Decía que, al tomar la foto, lo mejor es que te olviden, al fotógrafo y a la cámara: “Trabajamos en el movimiento, una especie de presentimiento de la vida, y la fotografía tiene que atrapar en el movimiento el equilibrio expresivo  (…). Entre el público y nosotros se sitúa la impresión, que es el medio de difusión de nuestro pensamiento”.

“En fotografía —agregó— la creación consiste en un breve instante, un rayo, una réplica: en subir el aparato hasta el ojo y atrapar, en la pequeña caja económica, lo que te ha sorprendido, cazarlo al vuelo sin trucos, sin dejar que se resista. Lo más pequeño puede constituir un gran tema, un pequeño detalle humano puede convertirse en un leitmotiv. Captar el hecho verdadero con relación a la realidad profunda”.

Fotografiar es retener la respiración

Trabajaba con el sentido de la economía (“nada de adornos”, decía el escritor Ezra Pound); explicaba que el “instante puede ser fruto de un largo conocimiento o producto de la sorpresa” (cuando viajaba, Cartier-Bresson se instalaba en el lugar, no iba como turista); que ese instante “es su propia pregunta y también su respuesta”. Eternizó: “Fotografiar es retener la respiración cuando todas nuestras facultades se conjugan ante la realidad huidiza”.

Sus tres pasiones—además de la cámara Leica— fueron los pintores Paul Cézanne, Jan Van Eyck y Paolo Uccello.
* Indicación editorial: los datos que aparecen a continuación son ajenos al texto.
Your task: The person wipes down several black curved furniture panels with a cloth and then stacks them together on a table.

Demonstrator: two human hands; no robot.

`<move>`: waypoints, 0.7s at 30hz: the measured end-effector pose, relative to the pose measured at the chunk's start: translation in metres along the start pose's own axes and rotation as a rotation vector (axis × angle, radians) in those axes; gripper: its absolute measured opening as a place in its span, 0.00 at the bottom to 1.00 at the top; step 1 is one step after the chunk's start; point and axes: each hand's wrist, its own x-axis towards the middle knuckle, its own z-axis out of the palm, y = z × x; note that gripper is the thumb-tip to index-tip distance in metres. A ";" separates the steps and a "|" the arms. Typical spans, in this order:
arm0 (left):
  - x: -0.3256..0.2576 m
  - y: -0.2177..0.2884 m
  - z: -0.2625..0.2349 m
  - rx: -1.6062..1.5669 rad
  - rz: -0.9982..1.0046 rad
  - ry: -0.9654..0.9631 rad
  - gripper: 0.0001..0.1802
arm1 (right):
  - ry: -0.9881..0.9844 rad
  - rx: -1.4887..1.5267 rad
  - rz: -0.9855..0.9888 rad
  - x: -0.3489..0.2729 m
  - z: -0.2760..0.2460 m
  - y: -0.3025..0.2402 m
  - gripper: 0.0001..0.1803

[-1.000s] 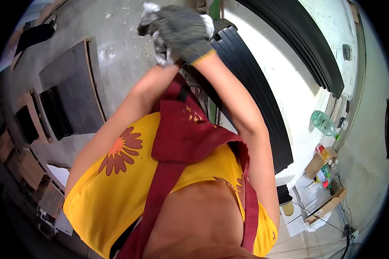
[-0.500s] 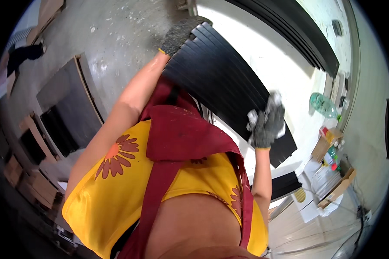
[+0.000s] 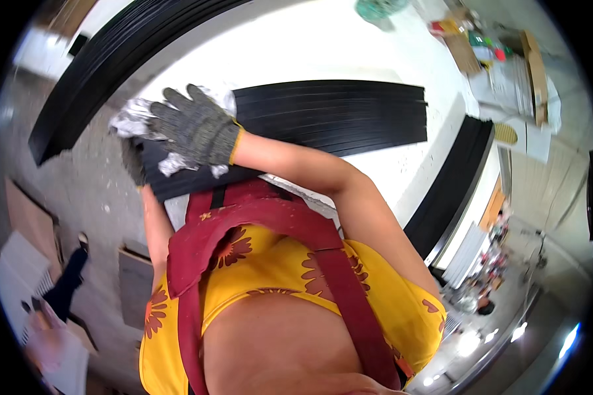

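Observation:
A bundle of long black strips lies side by side across the white table, its left end reaching past the edge. At that end my left hand, in a dark grey knit glove, grips the strips; most of its fingers are hidden. My right hand, in a matching glove with a yellow cuff, lies flat with fingers spread. Beneath it a crumpled white rag is pressed onto the strips, sticking out on several sides of the palm.
Another stack of black strips runs along the far left. More black strips lie at the right. A green clear bottle and a cardboard box with items are beyond. Another person is on the floor area at left.
My right hand has slid the rag from the strips' right end to the left end, near my left hand. My view has turned, and the strips now lie nearly level across it.

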 end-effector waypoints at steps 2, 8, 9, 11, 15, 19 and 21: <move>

En 1966, abandonó la agencia Magnum para dedicarse a la pintura y al dibujo. Le bastaron cuatro décadas para convertirse en un emblema del fotoperiodismo (en la cima también está otro imprescindible, el fotógrafo Robert Doisneau). El 25 de enero pasado, por el 20 aniversario del crimen de José Luis Cabezas,  se colocó una placa con su frase: “Es monstruoso que el dedo sobre el gatillo sea la respuesta al dedo sobre el obturador”.

Como dijo de su colega húngaro André Kertész, Henri Cartier-Bresson tuvo una admirable continuidad de la curiosidad. Fue crítico de todo rasgo de pretensión artística: “Me niego a ser un abanderado, yo que he intentado pasar desapercibido toda mi vida para observar mejor”. Su instante decisivo —como el título del libro del poeta Miguel Hernández— sigue siendo un rayo que no cesa.